Check every line of the entries below for the word "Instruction". Then give the number of lines that have it, with nothing added.

Items from a data source
- - - - -

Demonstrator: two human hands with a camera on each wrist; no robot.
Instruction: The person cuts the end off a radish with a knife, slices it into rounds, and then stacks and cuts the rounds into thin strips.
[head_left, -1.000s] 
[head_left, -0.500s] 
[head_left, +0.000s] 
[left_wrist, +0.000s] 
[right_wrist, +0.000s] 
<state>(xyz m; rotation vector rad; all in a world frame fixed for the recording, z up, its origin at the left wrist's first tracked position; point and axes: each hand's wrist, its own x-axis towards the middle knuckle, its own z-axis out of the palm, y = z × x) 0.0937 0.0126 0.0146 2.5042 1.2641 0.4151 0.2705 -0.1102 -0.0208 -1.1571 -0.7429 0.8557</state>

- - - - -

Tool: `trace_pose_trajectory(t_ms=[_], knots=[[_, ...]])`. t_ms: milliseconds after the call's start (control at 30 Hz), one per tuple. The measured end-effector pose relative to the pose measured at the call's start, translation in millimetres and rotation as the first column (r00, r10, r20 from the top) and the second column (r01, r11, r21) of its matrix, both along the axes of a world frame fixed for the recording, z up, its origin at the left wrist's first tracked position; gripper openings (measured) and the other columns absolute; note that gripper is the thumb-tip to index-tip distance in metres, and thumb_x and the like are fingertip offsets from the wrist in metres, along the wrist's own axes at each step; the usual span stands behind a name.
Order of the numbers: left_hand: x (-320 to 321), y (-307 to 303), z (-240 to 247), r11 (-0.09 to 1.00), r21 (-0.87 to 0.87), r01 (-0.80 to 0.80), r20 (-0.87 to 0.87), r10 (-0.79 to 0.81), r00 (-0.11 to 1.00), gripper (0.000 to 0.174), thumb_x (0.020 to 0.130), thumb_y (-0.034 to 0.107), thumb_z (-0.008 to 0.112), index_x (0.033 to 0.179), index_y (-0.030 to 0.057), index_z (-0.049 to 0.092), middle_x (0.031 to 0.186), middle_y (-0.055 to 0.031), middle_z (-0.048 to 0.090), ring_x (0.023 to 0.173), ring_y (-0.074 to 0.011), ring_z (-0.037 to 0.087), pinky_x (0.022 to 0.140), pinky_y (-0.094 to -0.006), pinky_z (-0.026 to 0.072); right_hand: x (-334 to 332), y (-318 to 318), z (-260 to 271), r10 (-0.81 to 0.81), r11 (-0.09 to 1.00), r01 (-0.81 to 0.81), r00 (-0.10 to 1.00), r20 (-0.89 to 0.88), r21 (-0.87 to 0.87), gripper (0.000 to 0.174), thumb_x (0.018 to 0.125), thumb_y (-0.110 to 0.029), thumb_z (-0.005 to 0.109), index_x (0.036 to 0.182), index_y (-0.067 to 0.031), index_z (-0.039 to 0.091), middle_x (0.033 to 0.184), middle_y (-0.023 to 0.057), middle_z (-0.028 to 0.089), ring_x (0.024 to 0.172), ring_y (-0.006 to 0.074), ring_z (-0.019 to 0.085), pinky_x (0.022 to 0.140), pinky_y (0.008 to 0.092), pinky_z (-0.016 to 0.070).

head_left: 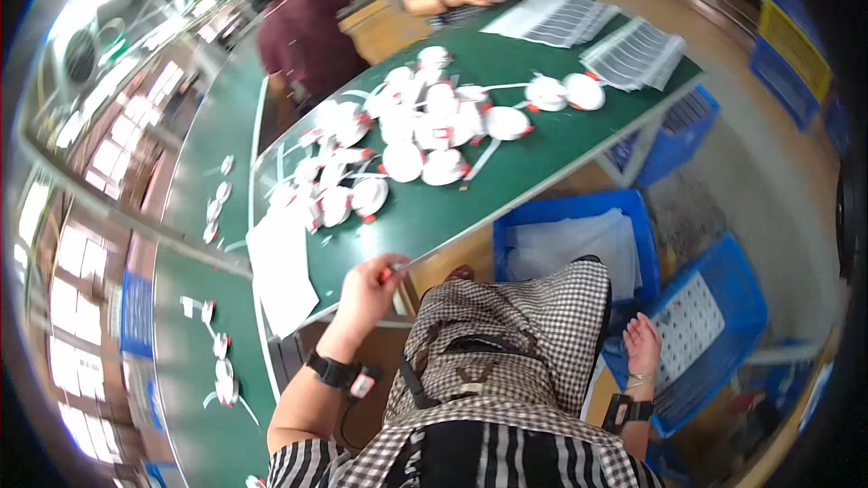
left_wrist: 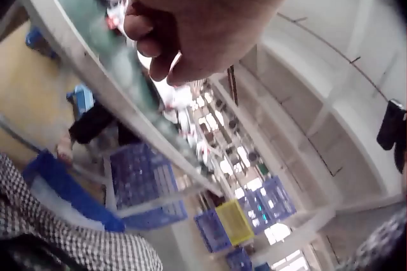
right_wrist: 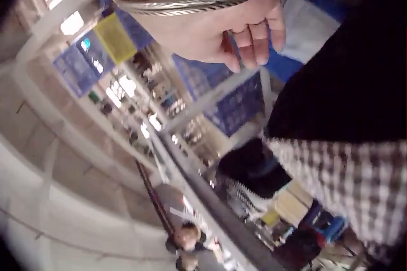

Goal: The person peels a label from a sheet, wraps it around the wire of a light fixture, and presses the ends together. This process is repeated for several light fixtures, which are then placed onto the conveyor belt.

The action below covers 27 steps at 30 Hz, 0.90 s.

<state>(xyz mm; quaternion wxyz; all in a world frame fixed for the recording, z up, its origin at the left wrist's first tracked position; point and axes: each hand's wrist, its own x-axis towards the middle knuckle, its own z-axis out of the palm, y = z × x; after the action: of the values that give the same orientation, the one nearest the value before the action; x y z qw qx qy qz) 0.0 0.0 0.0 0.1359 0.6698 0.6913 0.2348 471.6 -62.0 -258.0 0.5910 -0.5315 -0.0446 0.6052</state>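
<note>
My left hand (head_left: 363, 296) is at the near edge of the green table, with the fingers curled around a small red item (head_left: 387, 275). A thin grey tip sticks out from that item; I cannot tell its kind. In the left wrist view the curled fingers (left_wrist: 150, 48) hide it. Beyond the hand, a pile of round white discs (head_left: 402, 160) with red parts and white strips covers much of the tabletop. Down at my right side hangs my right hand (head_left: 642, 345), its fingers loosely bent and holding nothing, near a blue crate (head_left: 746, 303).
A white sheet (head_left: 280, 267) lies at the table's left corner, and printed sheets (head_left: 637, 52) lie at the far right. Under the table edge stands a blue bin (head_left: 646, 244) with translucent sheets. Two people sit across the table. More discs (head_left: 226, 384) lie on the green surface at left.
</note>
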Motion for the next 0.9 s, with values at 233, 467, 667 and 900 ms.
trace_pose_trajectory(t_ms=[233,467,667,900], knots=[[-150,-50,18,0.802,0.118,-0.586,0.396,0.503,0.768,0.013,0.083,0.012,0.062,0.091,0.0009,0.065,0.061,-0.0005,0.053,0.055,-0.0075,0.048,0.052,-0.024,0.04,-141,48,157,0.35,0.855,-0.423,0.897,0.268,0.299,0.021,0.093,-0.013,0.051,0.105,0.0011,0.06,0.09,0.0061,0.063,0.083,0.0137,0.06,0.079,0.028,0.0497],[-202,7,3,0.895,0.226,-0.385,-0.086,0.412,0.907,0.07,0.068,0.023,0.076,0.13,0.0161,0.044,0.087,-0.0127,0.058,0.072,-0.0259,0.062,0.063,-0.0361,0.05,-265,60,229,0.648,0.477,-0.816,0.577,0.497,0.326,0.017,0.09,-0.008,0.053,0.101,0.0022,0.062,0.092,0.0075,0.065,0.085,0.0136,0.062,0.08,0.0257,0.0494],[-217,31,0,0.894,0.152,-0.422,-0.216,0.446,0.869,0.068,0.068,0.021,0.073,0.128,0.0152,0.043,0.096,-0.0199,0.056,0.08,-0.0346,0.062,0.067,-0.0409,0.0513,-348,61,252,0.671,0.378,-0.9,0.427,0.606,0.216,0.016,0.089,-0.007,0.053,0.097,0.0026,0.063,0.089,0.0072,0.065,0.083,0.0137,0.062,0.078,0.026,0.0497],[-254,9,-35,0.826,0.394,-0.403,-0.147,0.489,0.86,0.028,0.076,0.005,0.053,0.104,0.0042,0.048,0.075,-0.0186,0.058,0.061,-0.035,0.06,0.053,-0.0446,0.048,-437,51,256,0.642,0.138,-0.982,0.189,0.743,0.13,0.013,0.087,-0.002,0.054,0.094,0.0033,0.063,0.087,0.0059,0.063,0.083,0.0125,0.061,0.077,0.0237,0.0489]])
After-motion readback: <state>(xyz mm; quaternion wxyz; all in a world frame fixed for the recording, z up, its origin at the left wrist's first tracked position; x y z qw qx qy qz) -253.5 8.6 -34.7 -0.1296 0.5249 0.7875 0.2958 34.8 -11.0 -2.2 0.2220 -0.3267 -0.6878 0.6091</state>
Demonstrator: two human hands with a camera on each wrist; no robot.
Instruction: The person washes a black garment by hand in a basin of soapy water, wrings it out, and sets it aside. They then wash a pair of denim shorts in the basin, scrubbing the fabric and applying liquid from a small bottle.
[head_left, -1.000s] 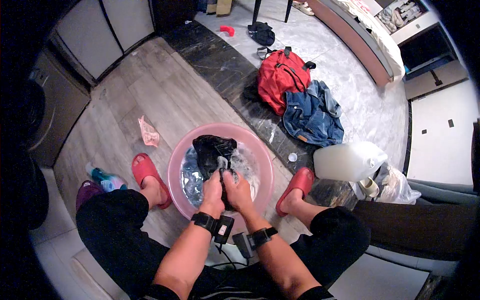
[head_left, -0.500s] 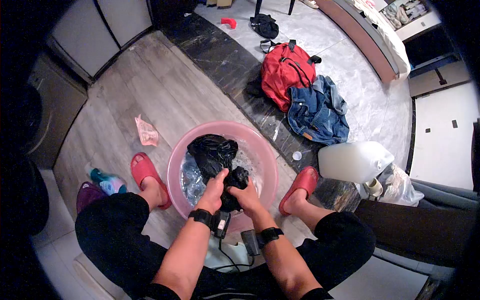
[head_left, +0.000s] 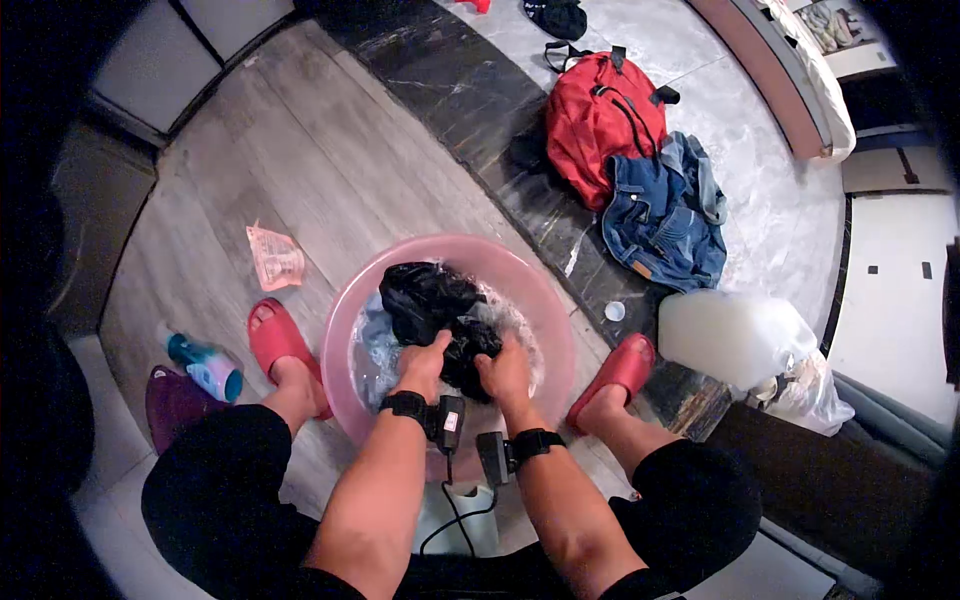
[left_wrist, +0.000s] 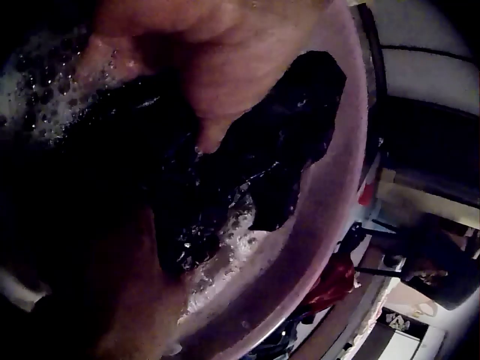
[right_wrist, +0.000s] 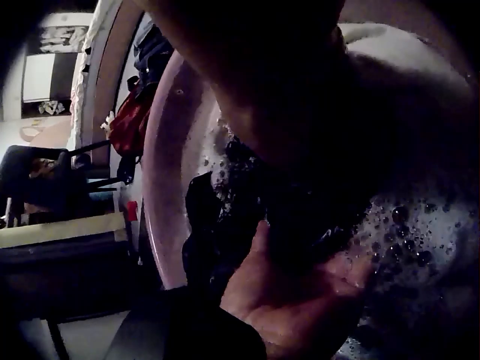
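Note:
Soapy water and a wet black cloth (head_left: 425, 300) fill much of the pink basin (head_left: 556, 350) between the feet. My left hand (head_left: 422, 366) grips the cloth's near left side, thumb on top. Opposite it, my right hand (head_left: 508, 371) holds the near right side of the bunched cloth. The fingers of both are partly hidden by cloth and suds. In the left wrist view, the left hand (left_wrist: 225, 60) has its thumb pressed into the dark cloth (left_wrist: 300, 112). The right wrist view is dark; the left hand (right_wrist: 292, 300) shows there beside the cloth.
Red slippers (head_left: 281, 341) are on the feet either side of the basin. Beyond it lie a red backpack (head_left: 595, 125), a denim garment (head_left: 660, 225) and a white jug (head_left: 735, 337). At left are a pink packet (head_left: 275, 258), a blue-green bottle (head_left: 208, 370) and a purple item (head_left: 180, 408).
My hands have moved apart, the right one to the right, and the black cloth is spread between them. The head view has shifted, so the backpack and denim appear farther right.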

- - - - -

▶ _COMPLETED EXERCISE_:
2